- _DATA_:
+ + + +
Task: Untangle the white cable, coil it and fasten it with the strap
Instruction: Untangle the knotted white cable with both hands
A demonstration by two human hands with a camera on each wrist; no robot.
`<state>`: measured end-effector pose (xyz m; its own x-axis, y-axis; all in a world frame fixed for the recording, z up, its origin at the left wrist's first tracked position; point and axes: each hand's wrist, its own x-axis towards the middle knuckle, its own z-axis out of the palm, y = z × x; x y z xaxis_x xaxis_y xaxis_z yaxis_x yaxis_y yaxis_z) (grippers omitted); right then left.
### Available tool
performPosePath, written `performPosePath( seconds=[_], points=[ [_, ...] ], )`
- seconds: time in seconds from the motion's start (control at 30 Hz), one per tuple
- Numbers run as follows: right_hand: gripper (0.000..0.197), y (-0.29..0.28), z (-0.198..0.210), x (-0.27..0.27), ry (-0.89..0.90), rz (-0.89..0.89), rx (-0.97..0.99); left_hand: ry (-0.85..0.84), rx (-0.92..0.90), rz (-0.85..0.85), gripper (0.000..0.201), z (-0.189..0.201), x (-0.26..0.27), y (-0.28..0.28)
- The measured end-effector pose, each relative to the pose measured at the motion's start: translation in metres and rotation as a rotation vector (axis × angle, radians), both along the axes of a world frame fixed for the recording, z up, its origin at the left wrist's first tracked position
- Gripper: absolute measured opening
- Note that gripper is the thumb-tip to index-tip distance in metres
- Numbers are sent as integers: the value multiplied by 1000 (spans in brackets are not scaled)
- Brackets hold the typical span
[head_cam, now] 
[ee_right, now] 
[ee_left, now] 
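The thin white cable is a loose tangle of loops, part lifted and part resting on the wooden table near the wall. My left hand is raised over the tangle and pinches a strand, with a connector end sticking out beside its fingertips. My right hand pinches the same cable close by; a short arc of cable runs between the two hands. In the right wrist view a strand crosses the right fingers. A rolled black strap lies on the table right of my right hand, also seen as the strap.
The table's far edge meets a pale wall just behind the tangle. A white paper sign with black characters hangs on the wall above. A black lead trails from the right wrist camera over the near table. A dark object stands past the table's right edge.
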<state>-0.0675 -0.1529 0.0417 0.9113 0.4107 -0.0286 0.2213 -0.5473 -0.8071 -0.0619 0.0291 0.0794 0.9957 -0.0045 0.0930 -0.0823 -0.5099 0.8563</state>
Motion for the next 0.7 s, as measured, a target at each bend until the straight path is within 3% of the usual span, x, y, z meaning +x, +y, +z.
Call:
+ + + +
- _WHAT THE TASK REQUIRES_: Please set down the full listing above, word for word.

- _RESPONSE_:
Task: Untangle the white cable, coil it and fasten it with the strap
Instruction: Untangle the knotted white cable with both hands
A demonstration by two human hands with a camera on each wrist; no robot.
`<state>`: measured end-effector pose (xyz m; its own x-axis, y-axis; all in a world frame fixed for the recording, z up, its origin at the left wrist's first tracked position; point and axes: each hand's wrist, its own x-axis towards the middle knuckle, its own z-axis out of the palm, y = z × x; x y z xaxis_x xaxis_y xaxis_z yaxis_x yaxis_y yaxis_z) (grippers omitted); right then left.
### Available tool
performPosePath, written `performPosePath( seconds=[_], points=[ [_, ...] ], )`
- seconds: time in seconds from the motion's start (control at 30 Hz), one per tuple
- Numbers run as follows: right_hand: gripper (0.000..0.197), y (-0.29..0.28), z (-0.198..0.210), x (-0.27..0.27), ry (-0.89..0.90), rz (-0.89..0.89), rx (-0.97..0.99); left_hand: ry (-0.85..0.84), rx (-0.92..0.90), rz (-0.85..0.85), gripper (0.000..0.201), z (-0.189..0.201), x (-0.26..0.27), y (-0.28..0.28)
- The measured end-effector pose, each relative to the pose measured at the motion's start: translation in metres and rotation as a rotation vector (axis × angle, radians), both along the axes of a world frame fixed for the recording, z up, its origin at the left wrist's first tracked position
- Gripper: absolute measured opening
- Note that gripper is the thumb-tip to index-tip distance in metres
- Numbers are sent as integers: the value multiplied by 1000 (spans in brackets are not scaled)
- Brackets hold the typical span
[head_cam, now] 
[ee_right, now] 
[ee_left, now] 
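The thin white cable is a loose tangle of loops, part lifted and part resting on the wooden table near the wall. My left hand is raised over the tangle and pinches a strand, with a connector end sticking out beside its fingertips. My right hand pinches the same cable close by; a short arc of cable runs between the two hands. In the right wrist view a strand crosses the right fingers. A rolled black strap lies on the table right of my right hand, also seen as the strap.
The table's far edge meets a pale wall just behind the tangle. A white paper sign with black characters hangs on the wall above. A black lead trails from the right wrist camera over the near table. A dark object stands past the table's right edge.
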<state>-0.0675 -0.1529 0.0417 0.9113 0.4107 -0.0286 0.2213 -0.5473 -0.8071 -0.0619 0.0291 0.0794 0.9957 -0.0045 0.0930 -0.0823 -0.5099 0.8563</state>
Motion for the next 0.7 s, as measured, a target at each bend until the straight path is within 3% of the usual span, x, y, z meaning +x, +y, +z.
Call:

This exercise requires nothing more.